Opposition politician Matar Matar of the Shia party al-Wefaq said he doubted that opposition activists were behind Monday's attacks.
He suggested the police or military might have been responsible, or a rogue unit.
"This incident is strange - why would anyone target workers?" he said. "I'm worried that police and military are losing control of their units or it is [preparation] before declaring martial law."
Maryam al-Khawaja, acting head of the Bahrain Centre for Human Rights, said: "As always, we condemn violence but, given the Bahraini authorities' background in spreading disinformation, we call for an independent investigation into the deaths of the two migrant workers."
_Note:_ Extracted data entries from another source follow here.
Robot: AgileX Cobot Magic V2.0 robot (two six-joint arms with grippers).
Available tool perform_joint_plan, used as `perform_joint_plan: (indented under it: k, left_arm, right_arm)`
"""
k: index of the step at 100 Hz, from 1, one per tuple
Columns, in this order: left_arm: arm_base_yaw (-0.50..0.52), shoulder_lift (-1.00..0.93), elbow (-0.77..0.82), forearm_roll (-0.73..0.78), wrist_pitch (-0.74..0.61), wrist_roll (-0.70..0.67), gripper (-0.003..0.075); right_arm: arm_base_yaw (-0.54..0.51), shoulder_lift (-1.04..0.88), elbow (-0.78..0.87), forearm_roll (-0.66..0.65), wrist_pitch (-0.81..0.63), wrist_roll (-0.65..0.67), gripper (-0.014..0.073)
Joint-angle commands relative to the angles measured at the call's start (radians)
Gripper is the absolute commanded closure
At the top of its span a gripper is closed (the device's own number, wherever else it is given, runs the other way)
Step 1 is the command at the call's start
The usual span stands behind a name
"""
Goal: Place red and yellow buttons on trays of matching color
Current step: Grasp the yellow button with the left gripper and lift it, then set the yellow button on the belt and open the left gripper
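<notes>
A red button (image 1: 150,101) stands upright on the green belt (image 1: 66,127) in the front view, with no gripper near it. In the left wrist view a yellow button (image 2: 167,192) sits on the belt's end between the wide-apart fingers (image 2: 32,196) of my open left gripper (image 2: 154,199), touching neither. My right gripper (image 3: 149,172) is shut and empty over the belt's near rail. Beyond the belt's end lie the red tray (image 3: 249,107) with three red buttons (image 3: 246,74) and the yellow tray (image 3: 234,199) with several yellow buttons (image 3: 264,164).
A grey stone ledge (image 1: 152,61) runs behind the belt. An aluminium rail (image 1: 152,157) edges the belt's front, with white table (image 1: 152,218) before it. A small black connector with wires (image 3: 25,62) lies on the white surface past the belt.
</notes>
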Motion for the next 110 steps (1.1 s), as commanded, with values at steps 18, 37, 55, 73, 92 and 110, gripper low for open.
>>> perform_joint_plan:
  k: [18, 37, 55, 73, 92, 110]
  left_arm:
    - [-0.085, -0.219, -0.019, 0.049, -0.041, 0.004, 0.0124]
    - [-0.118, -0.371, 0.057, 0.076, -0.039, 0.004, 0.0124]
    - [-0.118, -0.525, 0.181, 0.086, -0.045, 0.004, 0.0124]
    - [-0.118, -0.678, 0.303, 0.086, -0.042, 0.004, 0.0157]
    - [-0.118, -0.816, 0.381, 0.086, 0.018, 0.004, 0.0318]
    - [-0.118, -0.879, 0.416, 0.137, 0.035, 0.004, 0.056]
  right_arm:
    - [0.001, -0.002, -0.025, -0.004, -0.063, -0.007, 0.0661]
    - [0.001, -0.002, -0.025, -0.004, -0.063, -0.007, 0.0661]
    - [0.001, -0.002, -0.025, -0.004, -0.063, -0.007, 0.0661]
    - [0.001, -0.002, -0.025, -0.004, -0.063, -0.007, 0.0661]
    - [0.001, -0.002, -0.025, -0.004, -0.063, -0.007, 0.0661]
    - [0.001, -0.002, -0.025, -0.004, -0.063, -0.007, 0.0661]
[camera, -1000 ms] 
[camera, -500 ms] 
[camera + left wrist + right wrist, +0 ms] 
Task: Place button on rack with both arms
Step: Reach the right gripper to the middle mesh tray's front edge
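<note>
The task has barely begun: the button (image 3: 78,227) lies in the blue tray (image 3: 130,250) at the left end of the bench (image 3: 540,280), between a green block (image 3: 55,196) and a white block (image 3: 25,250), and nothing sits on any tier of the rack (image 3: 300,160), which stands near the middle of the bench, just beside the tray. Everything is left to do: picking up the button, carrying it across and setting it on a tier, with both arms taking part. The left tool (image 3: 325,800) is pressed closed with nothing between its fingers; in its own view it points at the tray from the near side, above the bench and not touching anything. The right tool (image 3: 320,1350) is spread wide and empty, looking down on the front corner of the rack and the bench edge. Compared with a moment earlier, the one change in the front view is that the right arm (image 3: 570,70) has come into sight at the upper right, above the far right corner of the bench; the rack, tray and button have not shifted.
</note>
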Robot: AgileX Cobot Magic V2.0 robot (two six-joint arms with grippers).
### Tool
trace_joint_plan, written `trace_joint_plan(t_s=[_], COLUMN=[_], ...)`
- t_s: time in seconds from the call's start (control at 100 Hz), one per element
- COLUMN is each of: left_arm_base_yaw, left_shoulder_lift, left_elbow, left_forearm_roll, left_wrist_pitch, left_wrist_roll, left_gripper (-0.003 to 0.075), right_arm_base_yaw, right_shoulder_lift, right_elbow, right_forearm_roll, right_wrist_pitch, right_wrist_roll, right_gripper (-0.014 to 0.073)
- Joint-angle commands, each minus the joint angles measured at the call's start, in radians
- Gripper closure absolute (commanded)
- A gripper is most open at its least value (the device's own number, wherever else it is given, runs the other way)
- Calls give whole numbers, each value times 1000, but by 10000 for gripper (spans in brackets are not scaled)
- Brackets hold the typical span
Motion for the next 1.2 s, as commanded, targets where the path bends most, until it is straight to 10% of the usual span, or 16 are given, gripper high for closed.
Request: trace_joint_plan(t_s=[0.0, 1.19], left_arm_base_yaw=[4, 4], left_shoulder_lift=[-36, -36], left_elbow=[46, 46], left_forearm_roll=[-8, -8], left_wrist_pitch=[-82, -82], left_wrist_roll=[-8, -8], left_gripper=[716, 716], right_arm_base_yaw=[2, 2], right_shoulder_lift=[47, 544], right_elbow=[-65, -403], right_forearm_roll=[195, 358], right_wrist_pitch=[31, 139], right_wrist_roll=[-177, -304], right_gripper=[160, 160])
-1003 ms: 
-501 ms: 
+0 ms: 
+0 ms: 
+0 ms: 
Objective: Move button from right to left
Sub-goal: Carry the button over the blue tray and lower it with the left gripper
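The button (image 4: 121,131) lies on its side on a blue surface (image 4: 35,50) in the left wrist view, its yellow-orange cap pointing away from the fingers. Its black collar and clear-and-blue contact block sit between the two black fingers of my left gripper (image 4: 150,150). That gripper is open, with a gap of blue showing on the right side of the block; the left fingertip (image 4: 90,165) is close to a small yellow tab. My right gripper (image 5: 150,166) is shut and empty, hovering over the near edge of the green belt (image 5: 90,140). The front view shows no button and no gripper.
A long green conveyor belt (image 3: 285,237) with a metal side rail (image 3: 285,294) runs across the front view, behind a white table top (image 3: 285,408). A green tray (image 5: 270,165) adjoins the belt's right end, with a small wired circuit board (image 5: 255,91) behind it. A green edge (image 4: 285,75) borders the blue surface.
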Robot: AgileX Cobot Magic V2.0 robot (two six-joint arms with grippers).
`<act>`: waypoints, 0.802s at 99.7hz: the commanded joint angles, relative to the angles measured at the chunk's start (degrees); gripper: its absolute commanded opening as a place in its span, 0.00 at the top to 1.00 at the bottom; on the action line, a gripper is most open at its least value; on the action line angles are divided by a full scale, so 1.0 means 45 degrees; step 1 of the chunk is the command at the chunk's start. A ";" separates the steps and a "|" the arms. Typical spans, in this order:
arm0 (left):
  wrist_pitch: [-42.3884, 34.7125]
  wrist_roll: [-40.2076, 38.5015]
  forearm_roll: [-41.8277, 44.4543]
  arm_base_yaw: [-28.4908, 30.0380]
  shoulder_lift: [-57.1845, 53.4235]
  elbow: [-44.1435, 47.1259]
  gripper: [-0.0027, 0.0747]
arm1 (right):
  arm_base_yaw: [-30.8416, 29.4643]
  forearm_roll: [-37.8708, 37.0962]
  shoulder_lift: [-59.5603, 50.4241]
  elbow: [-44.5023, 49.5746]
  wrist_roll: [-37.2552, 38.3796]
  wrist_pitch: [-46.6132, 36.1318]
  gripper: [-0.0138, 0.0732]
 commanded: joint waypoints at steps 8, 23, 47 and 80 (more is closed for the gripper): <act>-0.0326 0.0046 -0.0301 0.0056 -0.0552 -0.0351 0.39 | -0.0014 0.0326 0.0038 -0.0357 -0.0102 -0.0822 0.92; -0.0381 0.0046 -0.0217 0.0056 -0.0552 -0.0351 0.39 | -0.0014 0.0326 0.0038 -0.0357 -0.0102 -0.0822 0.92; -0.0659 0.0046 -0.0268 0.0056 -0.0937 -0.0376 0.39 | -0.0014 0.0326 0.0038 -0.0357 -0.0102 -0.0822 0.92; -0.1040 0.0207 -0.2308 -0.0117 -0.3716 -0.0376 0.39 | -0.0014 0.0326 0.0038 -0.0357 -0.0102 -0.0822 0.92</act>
Khawaja, who is based in Denmark, said the attacks were "not grounds to start a campaign of collective punishment, arbitrary arrests, and torture, as we've see happen before".
Foreign ministers from the Gulf Co-operation Council - made up of Bahrain, Kuwait, Oman, Qatar, Saudi Arabia and the United Arab Emirates - plan to meet in Manama on Wednesday to discuss regional issues.
The meeting will discuss Bahrain's tensions and growing clashes in Kuwait between security forces and the opposition.
Thirty-five people were killed in Bahrain as the Shia-led opposition staged protests in February and March 2011 and the two months of martial law that followed. While mass protests in central Manama have been stamped out, clashes between protesters and riot police are still common in Shia districts.
Activists and rights groups say 50 civilians have been killed in the turmoil since the end of martial law, while the authorities say two policemen have died.
Shias make up about 70 per cent of Bahrain's 525,000 citizens. They complain of discrimination in the electoral system, jobs, housing and education, and say they are mistreated by government departments, the police and the army.
Bahrain's Western allies have urged renewed efforts at dialogue to ease the crisis, but opposition groups insist that talks cannot move forward unless the monarchy is willing to make greater concessions to loosen its hold on the country's affairs.
Bahrain's leaders have so far made reforms that include transferring more oversight powers to the elected parliament.